Это вышло у нее неожиданно хрипло и гортанно, словно крик о помощи.
Или более сухая запись из «Книги», после вводного вопроса: Когда у Мари прекратилась вызванная скорбью душевная болезнь? Переполнявший Мари страх был все же не столь велик, как испытываемое ею от этой любви счастье, и я настоятельно советовала ей открыто показывать свою любовь всем, а не только мне. Поэтому, после долгих уговоров, она перестала носить траурную одежду, и вскоре ее друзья начали догадываться, что что-то произошло.
И понеслось.
«Как Шарко». И тут она испугалась. Возможно, Бланш знала, что будет дальше, но она любила Мари.
И ей стало страшно.
Последние страницы «Желтой книги» пусты. Затем — «Черная книга», более волнующая, с вырванными, точно в панике или в ужасе, страницами.
Песнь о ревности
1
Постоянно повторяется: Мари! Мари! Неужели это действительно было необходимо?
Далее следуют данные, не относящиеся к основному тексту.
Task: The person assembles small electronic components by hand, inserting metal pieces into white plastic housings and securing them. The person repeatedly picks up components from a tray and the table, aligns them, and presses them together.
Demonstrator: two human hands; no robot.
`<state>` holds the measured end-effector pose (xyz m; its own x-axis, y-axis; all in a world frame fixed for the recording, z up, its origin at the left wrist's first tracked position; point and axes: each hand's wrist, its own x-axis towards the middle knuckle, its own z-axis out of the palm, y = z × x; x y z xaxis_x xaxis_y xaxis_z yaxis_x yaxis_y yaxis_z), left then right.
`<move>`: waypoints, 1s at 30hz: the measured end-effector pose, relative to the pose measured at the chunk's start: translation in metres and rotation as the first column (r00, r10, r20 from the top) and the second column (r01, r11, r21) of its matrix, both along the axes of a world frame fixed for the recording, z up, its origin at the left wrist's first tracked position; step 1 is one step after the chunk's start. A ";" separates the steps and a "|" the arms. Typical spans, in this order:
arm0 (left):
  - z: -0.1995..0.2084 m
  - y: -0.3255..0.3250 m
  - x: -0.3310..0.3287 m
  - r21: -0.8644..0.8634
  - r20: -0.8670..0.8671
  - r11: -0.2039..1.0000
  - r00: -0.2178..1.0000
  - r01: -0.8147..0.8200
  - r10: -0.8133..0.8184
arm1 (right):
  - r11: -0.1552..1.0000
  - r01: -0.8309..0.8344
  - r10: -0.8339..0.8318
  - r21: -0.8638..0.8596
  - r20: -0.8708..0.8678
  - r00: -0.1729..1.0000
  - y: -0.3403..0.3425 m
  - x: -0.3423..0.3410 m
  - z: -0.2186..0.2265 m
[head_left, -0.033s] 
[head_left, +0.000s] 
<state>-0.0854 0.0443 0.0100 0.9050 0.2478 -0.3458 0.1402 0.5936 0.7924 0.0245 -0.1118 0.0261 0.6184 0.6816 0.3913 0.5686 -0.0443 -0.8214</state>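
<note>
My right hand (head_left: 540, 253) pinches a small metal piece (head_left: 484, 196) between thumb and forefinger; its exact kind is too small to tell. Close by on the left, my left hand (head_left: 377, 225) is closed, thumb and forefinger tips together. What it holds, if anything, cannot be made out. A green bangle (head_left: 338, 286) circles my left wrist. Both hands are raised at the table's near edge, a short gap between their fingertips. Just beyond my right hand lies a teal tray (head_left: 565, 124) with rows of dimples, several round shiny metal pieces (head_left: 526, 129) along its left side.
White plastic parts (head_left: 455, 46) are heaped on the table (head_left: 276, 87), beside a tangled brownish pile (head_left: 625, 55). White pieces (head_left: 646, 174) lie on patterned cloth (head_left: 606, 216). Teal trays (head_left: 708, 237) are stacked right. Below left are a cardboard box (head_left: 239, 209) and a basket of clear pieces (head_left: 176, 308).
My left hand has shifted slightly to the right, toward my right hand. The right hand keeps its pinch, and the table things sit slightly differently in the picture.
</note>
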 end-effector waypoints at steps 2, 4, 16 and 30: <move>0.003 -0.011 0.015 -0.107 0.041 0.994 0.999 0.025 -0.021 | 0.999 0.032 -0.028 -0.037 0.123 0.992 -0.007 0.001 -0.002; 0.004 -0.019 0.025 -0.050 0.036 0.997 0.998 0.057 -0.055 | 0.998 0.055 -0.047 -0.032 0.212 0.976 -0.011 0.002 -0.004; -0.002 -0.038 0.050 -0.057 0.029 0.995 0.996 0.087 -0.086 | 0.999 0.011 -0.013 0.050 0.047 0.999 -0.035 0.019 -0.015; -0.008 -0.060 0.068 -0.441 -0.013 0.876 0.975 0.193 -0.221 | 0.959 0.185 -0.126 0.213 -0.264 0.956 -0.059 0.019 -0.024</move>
Какое странное слово: необходимо. Как будто только необходимое.
Вовсе нет.
В «Книге вопросов» несколько кратких, на первый взгляд ничего не значащих встреч Поля и Мари, записанных Бланш с откровенной небрежностью или в спешке.
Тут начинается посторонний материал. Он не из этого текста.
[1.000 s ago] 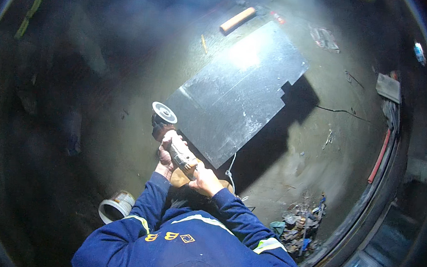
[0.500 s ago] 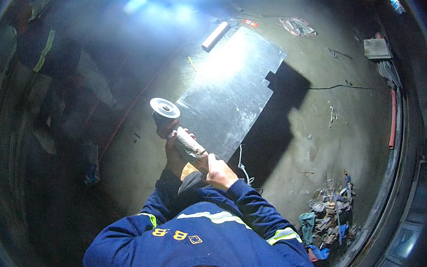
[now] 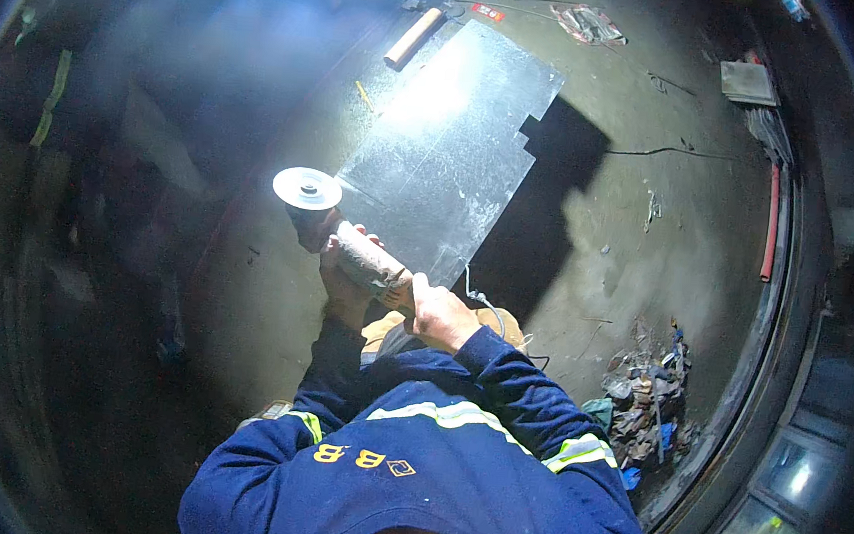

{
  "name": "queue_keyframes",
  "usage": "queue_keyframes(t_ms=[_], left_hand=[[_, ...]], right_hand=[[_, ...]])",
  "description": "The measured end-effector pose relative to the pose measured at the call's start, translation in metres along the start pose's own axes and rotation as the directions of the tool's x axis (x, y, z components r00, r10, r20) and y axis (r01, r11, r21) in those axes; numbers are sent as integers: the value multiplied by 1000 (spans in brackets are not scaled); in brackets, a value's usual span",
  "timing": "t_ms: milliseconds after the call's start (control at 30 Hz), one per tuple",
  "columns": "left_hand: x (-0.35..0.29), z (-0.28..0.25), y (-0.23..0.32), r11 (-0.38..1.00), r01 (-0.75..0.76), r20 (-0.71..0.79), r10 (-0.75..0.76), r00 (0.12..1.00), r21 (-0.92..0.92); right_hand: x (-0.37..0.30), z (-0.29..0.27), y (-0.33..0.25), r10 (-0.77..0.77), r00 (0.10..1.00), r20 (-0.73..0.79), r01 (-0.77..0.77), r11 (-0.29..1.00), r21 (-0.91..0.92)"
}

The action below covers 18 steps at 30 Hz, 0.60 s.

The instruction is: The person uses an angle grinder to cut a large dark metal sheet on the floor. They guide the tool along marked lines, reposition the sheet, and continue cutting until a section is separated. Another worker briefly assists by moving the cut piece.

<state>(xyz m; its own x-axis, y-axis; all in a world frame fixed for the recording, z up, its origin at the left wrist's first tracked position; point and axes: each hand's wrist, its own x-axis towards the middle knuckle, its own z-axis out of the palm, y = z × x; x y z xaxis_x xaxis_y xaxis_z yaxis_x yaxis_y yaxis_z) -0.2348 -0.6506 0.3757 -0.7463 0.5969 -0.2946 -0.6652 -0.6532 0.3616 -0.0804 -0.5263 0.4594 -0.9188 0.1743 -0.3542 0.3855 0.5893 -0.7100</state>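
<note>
An angle grinder with a flat pale disc is held slantwise in front of my body. My left hand is wrapped round the front part of its body, with fingertips showing over the far side. At the rear end, my right hand grips the handle. The disc points up and left, over the floor by the left edge of a large grey metal sheet. A light cord hangs near my right hand. Whether the disc spins, I cannot tell.
The sheet has a stepped right edge and casts a dark shadow. A tan tube lies at its far left corner. A rubbish heap sits at right. Along the right edge are a red pipe and a pale box.
The view has tilted, so the floor and sheet sit higher and slightly left in the picture. The grinder has shifted a little left with both hands still on it. A tan trouser knee shows beside my right hand.
</note>
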Motion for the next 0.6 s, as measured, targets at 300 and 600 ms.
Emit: queue_keyframes(t_ms=[300,600], left_hand=[[49,33,-89,987,-139,-35,142,989,75],[92,119,-218,951,-75,-252,155,955,299]], right_hand=[[38,-67,113,-120,986,113,108,988,107],[42,-190,250,-205,918,338,86,938,334]])
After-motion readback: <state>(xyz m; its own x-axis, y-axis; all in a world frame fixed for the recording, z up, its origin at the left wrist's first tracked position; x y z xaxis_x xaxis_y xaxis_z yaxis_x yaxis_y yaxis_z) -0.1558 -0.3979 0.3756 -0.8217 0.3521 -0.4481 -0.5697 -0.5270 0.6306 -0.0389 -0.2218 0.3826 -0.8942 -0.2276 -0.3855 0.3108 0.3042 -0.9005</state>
После смерти Пьера Поль показал Мари некролог и спросил, как он ей нравится.
— Прекрасный некролог, — сказала она. — Справедливый. Очень хороший.
— Я постарался.
Она вздрогнула, точно услышав оскорбление или робкий, потаенный намек, и спросила:
— Постарался?
— Ради тебя, — ответил он, быстро добавив: — Ради него.
— Спасибо.
Короткие разговоры Мари с Полем, а в промежутках — испуганное молчание!
2
Почему листы вырваны именно из «Черной книги»?
В этой книге много говорится о начале катастрофы Мари. А о Шарко почти ничего, кроме одного до абсурда самоуверенного предложения: Мари, пишет Бланш, возможно, вообще бы не выжила, если бы не я с моим опытом, почерпнутым в Сальпетриер и из уроков доктора Шарко, если бы я из дружеских чувств не даровала ей жизненную силу и тем самым не спасла бы от обморожения души и научной строгости, которая чуть не лишила ее жизни и рассудка.
Научная строгость?
Вероятно, Бланш хочет оправдаться. И придать какой-то смысл своей кошмарной жизни. Ничего удивительного.
Ведь каждому хочется, чтобы его жизнь имела смысл.
Необходимо понимать, что представляла собой жизнь женщины-ученого в начале потрясающего и эпохального в научном отношении двадцатого века.